[[ Data listing, beginning ]]

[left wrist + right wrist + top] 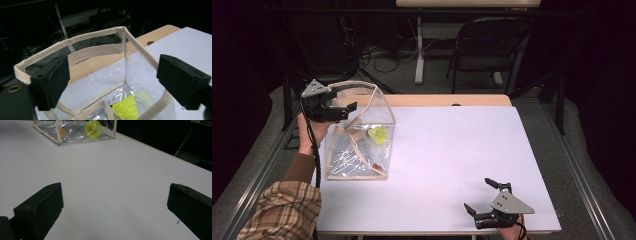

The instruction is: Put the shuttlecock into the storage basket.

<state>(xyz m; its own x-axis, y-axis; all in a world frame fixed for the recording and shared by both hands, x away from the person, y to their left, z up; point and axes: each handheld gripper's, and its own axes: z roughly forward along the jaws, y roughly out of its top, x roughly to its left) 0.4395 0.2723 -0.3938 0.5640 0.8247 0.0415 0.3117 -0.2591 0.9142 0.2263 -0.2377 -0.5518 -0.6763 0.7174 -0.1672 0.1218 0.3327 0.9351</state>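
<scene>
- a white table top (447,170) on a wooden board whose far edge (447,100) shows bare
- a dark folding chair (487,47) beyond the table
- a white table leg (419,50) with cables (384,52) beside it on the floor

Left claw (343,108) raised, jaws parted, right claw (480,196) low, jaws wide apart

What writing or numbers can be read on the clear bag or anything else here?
None can be read.
The small tan tag inside the bag is too blurred to tell if it bears print.
The yellow shuttlecock shows no lettering.
</scene>
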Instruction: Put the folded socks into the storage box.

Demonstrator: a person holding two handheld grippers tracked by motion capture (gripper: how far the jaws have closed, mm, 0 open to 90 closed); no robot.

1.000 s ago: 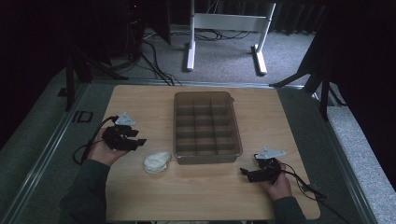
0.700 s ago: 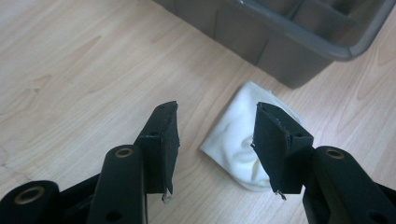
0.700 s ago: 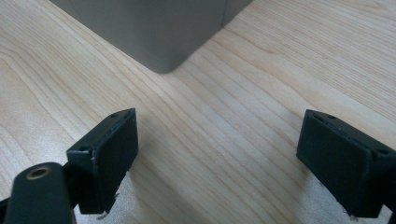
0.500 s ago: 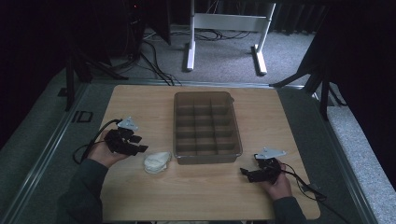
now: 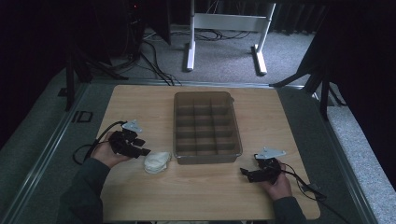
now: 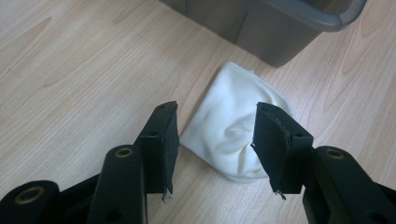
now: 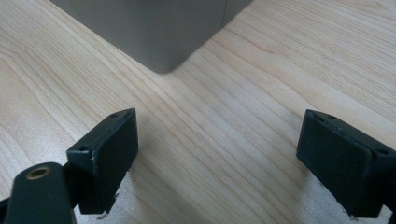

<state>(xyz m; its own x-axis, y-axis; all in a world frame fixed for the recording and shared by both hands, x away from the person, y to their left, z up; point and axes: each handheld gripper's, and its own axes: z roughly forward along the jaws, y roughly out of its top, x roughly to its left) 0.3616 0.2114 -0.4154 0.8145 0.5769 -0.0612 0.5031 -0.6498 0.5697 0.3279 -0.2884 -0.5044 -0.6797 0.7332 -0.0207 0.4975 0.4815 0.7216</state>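
Left gripper (image 6: 215, 149): jaws spread, poised just over the near edge of the white cloth (image 6: 236, 130), not pinching it. Cloth bundled on the wooden surface (image 5: 201, 191), just beside the near left corner of the grey compartment tray (image 5: 207, 123). Right gripper (image 7: 217, 163): jaws spread wide over bare surface, near the tray's near right corner.

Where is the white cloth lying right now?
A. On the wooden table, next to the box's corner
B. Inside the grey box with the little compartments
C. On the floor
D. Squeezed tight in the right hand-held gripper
A: the white cloth lies flat on the wooden table beside a corner of the grey compartment box, in front of the open left hand-held gripper.
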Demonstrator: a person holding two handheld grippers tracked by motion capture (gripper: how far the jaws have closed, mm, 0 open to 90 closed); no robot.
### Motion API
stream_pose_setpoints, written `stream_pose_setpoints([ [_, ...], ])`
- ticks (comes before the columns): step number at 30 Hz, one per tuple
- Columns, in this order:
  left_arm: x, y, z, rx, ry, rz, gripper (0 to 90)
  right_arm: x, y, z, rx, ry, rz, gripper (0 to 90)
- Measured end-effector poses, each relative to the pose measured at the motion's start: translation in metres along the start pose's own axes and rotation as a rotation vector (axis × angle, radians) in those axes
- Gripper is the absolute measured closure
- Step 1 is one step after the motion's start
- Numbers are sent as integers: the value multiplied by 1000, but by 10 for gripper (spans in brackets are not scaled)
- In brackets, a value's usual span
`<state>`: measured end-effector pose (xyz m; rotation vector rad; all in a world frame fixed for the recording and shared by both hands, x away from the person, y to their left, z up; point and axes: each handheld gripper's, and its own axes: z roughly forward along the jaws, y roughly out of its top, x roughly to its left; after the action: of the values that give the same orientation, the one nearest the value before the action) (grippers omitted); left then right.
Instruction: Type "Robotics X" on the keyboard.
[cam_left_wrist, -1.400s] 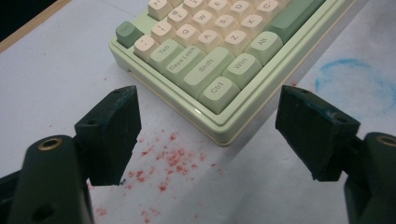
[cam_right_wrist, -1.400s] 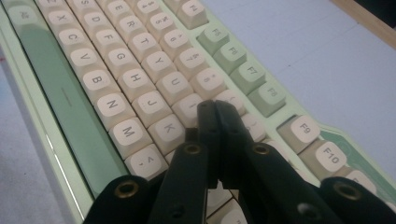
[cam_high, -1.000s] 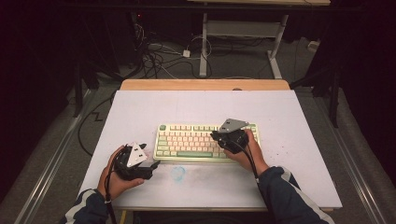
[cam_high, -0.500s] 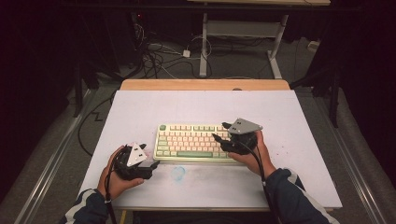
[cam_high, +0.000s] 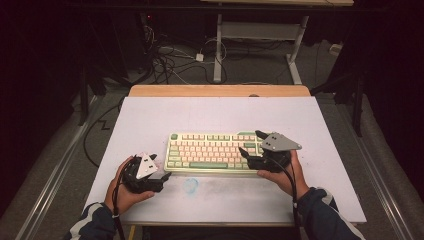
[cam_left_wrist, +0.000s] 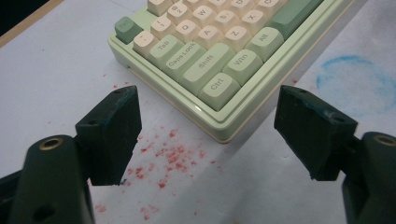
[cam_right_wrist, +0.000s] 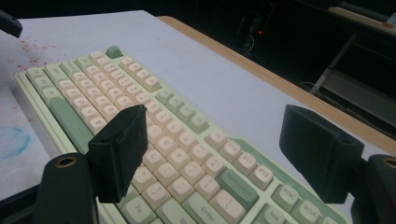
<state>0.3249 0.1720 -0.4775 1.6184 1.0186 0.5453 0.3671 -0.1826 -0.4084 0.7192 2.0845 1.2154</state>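
A pale green keyboard (cam_high: 215, 152) with cream and green keys lies flat at the middle of the white table top (cam_high: 210, 115). My left gripper (cam_high: 161, 167) is open beside the keyboard's front left corner, and nothing sits between its pads. In the left gripper view the Ctrl corner of the keyboard (cam_left_wrist: 219, 42) lies just ahead of the left gripper (cam_left_wrist: 208, 100). My right gripper (cam_high: 249, 141) hovers open over the keyboard's right end. In the right gripper view the right gripper (cam_right_wrist: 215, 121) frames rows of keys on the keyboard (cam_right_wrist: 93, 93) below it.
A blue smudge (cam_high: 190, 185) marks the table in front of the keyboard, and red specks (cam_left_wrist: 168, 158) dot the surface near the left gripper. A wooden edge (cam_high: 220, 90) borders the far side. Cables (cam_high: 170, 60) and a desk frame (cam_high: 260, 35) stand on the floor beyond.
The right gripper has drifted slightly right along the keyboard's right end, staying open. The left gripper and the keyboard have stayed put.
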Motion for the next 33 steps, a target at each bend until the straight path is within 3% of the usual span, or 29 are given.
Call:
stream_pose_setpoints([
  [8, 0, 2, -2, -7, 3, 3, 235, -3, -15, -21, -6, -31, -10, 238],
  [12, -3, 2, -4, -17, -15, 15, 276, -4, -25, -33, -15, -45, 1, 238],
  [19, -5, 7, -7, -20, -51, 11, 434, -5, -45, -50, 3, -74, 12, 241],
  [24, -5, 12, -9, -1, -57, -2, 610, -2, -58, -57, 2, -81, 3, 245],
  [26, -6, 16, -10, -3, -69, -9, 704, -1, -63, -59, 8, -80, -4, 244],
  [33, -11, 26, -6, 18, -100, -6, 877, -2, -68, -59, 33, -93, 2, 245],
])
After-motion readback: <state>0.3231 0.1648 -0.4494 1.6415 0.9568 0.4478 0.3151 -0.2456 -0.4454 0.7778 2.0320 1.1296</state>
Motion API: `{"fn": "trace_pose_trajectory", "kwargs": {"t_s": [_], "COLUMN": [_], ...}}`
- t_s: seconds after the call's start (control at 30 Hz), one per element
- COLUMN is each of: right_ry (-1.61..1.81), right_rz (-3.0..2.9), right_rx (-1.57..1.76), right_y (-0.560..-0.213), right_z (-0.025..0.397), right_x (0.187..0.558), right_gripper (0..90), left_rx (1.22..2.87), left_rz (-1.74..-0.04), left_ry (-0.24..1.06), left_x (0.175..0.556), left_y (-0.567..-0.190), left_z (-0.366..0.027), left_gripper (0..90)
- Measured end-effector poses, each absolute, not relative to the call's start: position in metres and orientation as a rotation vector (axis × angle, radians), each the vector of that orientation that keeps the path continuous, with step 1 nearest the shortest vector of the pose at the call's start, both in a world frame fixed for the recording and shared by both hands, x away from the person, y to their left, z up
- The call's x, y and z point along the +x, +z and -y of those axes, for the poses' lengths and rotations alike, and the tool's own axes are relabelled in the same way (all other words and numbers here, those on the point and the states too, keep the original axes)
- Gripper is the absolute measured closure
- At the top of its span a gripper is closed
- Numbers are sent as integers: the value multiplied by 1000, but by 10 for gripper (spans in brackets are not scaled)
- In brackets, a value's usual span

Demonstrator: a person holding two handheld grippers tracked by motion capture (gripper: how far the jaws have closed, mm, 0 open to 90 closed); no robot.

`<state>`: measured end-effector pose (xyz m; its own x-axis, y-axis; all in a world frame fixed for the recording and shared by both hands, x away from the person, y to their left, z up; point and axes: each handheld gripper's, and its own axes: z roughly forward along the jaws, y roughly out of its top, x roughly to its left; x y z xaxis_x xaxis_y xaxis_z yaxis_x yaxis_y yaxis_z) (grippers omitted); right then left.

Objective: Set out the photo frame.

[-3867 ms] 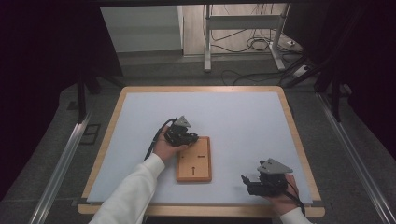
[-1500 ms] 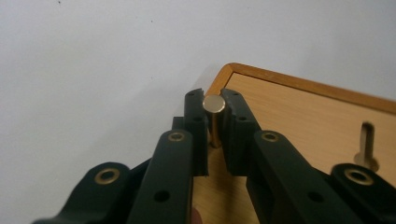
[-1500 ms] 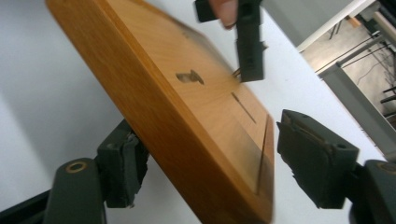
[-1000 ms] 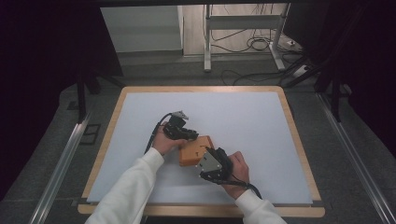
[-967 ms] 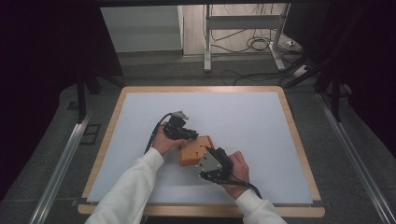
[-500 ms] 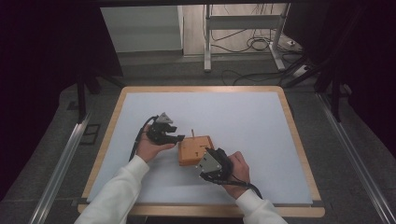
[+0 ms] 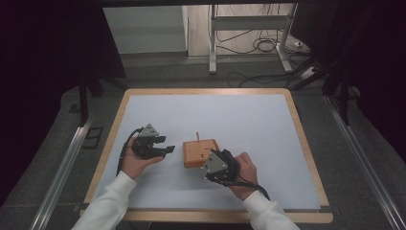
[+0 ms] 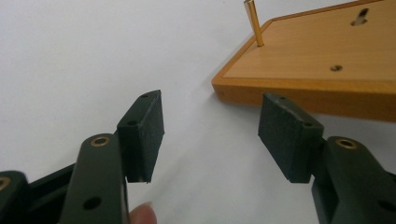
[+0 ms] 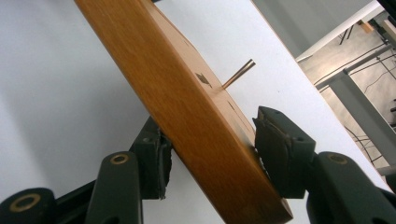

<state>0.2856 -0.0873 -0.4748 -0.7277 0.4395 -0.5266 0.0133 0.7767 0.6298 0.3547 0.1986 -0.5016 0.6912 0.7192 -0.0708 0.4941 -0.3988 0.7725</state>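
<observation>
The table (image 7: 306,143) has a pale wooden rim and a white top. Grey floor (image 7: 158,72) surrounds it. Metal rails (image 7: 62,167) run along both sides. Behind it stand a metal frame (image 7: 249,28) and loose cables (image 7: 263,45). Both flanks are dark.

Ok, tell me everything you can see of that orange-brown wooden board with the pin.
The orange-brown wooden board is a flat rectangle with rounded edges, a thin inlaid border line and a few small holes in its top. One slim brass-coloured pin stands upright near a corner. It lies on the white table mat; the right gripper clamps its edge, jaws above and below.
</observation>
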Motion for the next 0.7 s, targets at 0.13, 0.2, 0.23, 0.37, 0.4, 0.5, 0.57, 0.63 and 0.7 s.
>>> {"fn": "trace_pose_trajectory", "kwargs": {"t_s": [0.13, 0.2, 0.23, 0.37, 0.4, 0.5, 0.57, 0.63, 0.7], "right_ry": [796, 802, 801, 786, 780, 761, 754, 742, 742], "right_rz": [-2286, -2288, -2291, -2301, -2305, -2312, -2322, -2331, -2338], "right_rx": [333, 338, 341, 329, 322, 309, 303, 298, 290], "right_y": [-471, -470, -469, -466, -465, -463, -461, -459, -458], "right_z": [89, 89, 89, 87, 87, 84, 82, 81, 80], "right_x": [288, 289, 290, 292, 293, 294, 295, 296, 298], "right_gripper": [493, 497, 499, 507, 510, 520, 526, 532, 538], "left_rx": [2089, 2097, 2099, 2118, 2121, 2134, 2140, 2146, 2149], "left_rz": [-915, -911, -908, -893, -891, -887, -890, -893, -895], "left_ry": [334, 325, 319, 311, 309, 310, 305, 300, 297], "left_x": [349, 347, 345, 339, 337, 334, 332, 330, 328], "left_y": [-504, -506, -507, -511, -512, -514, -517, -520, -522], "left_z": [-200, -200, -200, -199, -198, -199, -201, -203, -204], "left_gripper": [402, 401, 404, 402, 402, 399, 400, 400, 400]}}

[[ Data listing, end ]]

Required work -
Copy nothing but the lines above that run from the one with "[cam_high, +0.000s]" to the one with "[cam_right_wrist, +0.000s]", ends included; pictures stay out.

Task output -
[cam_high, +0.000s] 
[cam_left_wrist, +0.000s] 
[cam_right_wrist, +0.000s] 

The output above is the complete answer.